From the listing below, set down exactly the lines between the one holding "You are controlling" and the one holding "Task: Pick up", inclusive. No other line is wanted.

### [SUPPLIED MATERIAL]
□ □ □ □ □

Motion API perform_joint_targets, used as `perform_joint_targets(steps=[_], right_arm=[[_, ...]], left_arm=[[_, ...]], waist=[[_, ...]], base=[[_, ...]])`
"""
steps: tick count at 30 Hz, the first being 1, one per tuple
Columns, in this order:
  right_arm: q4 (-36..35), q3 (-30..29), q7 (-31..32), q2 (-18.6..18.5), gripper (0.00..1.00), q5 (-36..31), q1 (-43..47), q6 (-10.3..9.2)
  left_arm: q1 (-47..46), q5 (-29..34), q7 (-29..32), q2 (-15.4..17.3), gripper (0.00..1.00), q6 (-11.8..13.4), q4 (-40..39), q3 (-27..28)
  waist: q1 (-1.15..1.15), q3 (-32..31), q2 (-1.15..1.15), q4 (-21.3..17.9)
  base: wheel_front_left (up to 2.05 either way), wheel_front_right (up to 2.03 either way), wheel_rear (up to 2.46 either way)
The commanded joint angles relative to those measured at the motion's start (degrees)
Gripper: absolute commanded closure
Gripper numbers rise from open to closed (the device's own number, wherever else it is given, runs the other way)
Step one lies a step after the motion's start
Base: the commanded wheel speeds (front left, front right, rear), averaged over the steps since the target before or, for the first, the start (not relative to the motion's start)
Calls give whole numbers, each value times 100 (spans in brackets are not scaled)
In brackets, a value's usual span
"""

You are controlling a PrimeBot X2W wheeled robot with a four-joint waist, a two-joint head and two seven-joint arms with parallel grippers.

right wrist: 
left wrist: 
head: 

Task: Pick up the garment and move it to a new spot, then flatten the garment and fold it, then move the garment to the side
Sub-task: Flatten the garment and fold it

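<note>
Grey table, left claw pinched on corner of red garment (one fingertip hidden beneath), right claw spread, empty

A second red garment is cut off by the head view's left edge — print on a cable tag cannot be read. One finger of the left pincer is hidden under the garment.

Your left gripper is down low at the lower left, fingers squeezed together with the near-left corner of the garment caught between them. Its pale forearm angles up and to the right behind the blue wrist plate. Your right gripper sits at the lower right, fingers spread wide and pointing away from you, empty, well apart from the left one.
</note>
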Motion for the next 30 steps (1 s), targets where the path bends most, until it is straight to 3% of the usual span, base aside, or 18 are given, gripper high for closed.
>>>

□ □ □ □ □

### [REPLY TO THE EXERCISE]
You are controlling a PrimeBot X2W wheeled robot with a four-joint waist, a two-joint head and two seven-joint arms with parallel grippers.

right wrist: 
left wrist: 
head: 

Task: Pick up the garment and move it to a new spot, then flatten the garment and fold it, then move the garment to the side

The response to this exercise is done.